Will bioinformatics be a primary driver for the next-generation Internet? According to some semantic web developers, it’s very likely.

The semantic web — an effort to add machine-readable semantics to the existing web architecture to create an environment where software agents carry out tasks for users — is “a technology looking for a problem,” said Dennis Quan, a software engineer in IBM’s Internet technology division. Conversely, he said, bioinformatics “is a problem looking for a technology.” With a growing number of bioinformatics researchers turning to semantic web technologies to automate the painstaking data integration process, the semantic web community may have found its long-awaited killer app.

Launched by the World Wide Web Consortium (W3C) in the mid-1990s, the semantic web project has produced a handful of technologies, but none of them have found widespread adoption. “The reception to this idea in the world at large right now is not that great,” Quan admitted. The slow pickup is due to several factors, including guilt-by-association with failed first-generation artificial intelligence projects and a lack of user-friendly tools. “There’s still a large part of the [semantic web] community that’s using this as a theoretical playground,” Quan said. However, he and others in the field view the project as “a way to enable a large class of applications for people who actually need this stuff today — like biologists.” A core group of semantic web developers now views bioinformatics as a key driver for the nascent technology.

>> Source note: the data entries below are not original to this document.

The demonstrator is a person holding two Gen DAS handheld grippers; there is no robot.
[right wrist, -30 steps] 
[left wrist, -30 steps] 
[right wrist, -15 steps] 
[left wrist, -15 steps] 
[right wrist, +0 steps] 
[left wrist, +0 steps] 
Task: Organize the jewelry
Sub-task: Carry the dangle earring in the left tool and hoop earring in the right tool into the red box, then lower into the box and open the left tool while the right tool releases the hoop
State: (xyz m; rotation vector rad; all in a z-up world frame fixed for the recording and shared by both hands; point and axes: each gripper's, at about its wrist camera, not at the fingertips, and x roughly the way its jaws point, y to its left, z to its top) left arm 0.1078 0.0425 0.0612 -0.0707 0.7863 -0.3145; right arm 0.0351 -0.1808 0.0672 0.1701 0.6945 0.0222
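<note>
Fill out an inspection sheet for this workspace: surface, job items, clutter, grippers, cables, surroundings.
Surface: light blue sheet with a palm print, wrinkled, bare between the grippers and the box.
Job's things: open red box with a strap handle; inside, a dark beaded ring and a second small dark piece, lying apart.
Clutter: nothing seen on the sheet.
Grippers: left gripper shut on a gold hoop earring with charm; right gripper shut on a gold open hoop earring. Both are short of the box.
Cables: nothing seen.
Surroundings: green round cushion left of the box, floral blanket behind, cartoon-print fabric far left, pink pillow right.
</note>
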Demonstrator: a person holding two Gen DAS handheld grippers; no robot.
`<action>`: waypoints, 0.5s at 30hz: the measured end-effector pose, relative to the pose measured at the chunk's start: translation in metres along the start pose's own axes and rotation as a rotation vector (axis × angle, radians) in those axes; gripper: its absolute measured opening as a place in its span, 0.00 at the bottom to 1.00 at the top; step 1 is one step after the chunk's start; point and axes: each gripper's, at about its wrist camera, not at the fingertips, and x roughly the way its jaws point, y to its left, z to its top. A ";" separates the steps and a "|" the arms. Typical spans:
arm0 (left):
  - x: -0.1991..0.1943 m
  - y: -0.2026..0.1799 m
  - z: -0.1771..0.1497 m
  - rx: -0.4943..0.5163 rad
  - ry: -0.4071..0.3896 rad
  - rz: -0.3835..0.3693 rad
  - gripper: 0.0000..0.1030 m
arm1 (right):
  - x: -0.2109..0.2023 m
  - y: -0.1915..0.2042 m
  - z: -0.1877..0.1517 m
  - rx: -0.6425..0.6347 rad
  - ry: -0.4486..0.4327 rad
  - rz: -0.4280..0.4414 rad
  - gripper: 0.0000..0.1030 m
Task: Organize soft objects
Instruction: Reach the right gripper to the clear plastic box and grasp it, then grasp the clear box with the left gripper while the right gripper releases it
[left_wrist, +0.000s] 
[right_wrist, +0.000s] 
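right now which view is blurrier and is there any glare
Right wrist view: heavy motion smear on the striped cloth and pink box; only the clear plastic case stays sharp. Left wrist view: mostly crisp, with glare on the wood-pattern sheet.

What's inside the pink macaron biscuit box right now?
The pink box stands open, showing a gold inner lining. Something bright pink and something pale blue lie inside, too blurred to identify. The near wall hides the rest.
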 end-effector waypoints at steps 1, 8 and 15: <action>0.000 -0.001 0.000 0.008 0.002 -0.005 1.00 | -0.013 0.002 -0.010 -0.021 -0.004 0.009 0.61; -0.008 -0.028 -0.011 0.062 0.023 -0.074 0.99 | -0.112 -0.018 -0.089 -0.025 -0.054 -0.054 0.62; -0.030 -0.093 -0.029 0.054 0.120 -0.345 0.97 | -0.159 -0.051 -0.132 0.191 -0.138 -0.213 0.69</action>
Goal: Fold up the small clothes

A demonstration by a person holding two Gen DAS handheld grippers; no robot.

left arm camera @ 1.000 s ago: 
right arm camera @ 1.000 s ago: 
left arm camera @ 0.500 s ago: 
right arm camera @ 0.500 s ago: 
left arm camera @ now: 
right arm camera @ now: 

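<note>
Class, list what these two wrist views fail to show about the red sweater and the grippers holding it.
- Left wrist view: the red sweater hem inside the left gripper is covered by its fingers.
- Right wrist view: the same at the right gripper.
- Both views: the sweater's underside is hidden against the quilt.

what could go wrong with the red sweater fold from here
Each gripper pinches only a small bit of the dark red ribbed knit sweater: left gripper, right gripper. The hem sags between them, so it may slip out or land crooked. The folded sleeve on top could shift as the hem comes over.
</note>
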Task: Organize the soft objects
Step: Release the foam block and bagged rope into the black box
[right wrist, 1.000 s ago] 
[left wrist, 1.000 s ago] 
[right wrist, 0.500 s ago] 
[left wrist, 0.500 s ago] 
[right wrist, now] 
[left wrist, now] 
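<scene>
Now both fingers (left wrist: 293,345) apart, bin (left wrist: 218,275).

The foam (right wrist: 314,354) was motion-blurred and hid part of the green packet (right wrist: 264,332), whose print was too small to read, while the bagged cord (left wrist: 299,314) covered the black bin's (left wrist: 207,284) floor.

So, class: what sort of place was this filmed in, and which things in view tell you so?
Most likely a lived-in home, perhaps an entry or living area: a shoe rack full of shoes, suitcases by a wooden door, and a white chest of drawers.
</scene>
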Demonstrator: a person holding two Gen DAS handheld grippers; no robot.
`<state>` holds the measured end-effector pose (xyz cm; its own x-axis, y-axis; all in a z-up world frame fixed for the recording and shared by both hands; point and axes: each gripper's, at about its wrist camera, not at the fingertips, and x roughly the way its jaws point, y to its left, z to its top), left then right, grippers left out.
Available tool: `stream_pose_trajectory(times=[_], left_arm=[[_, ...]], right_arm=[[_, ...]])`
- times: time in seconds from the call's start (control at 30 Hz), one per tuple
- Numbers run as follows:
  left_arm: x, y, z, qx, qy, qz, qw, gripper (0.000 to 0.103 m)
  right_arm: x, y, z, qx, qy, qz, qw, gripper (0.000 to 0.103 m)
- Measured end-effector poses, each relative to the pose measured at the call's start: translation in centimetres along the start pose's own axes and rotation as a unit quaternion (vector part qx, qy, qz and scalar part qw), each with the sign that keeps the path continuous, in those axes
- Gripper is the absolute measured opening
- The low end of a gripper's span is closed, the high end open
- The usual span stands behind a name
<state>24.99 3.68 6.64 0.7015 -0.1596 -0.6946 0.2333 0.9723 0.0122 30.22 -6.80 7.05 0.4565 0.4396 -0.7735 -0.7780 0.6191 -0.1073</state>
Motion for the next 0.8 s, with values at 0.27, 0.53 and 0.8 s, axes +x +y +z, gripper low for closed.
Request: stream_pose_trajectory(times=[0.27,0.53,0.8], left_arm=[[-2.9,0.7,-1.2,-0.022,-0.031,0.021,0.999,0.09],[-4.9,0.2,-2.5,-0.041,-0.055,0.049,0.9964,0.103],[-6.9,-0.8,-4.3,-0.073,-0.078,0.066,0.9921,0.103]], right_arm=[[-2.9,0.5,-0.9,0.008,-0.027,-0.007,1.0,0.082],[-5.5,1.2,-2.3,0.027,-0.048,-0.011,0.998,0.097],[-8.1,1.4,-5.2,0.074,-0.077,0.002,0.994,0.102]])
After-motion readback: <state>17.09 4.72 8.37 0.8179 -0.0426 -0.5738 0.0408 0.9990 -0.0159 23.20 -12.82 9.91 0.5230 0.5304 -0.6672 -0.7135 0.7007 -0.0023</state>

Eric Miller, semantic web activity lead for the W3C, told BioInform that he’s “excited about bioinformatics” because it serves as a “wet lab” for the emerging semantic web infrastructure. “I believe that the technologies that we are working on here can be demonstrably beneficial for the bioinformatics community,” he said.

A Step Beyond XML

Some in the bioinformatics community have already begun to take advantage of semantic web technologies. In particular, the W3C’s RDF (Resource Description Framework) is finding its way into in-house data integration projects at a number of life science organizations.

Beyond Genomics, for example, is using RDF to integrate data and enable annotation sharing and hypothesis publishing between scientists. RDF-based tools that the company has developed so far “are literally helping us drive deals with our pharmaceutical collaborators,” said Eric Neumann, BG’s vice president of bioinformatics.

RDF is structured very much like XML, but “picks up where XML leaves off,” according to Neumann. Just as XML improved upon HTML by describing data as well as displaying it, RDF improves upon XML by defining the semantic relationships between objects. A DTD (document type description) or schema provides the syntax, or grammar, for an XML file, “but the thing most engineers don’t realize is that grammar does not equal semantics,” Neumann said. If one XML schema requires “gene” to be followed by a gene product, for example, it’s difficult to integrate it with another schema that doesn’t follow the same syntax without modifying the schema or writing additional code.

“What we’re starting to hear from our really big power users is that they’re starting to hit the wall with XML,” said Loralyn Mears, segment manager for life sciences market development at Sun Microsystems. “There are so many data types, and so much of each data type, that the schemas are just no longer manageable.” RDF, she said, offers a higher-level framework, “so instead of having to change the schema each time [you add new information], you just have to change the attributes of the data type. This is obviously much more manageable for a community that doesn’t know what the next data type will be.”

The relationships that RDF describes are provided by a controlled vocabulary or ontology. Several life science ontologies, including GO, are currently being recast in RDF. One of the advantages of RDF, according to Quan, “is that it allows different ontologies to co-exist…describing multiple connections in different domains between different objects.”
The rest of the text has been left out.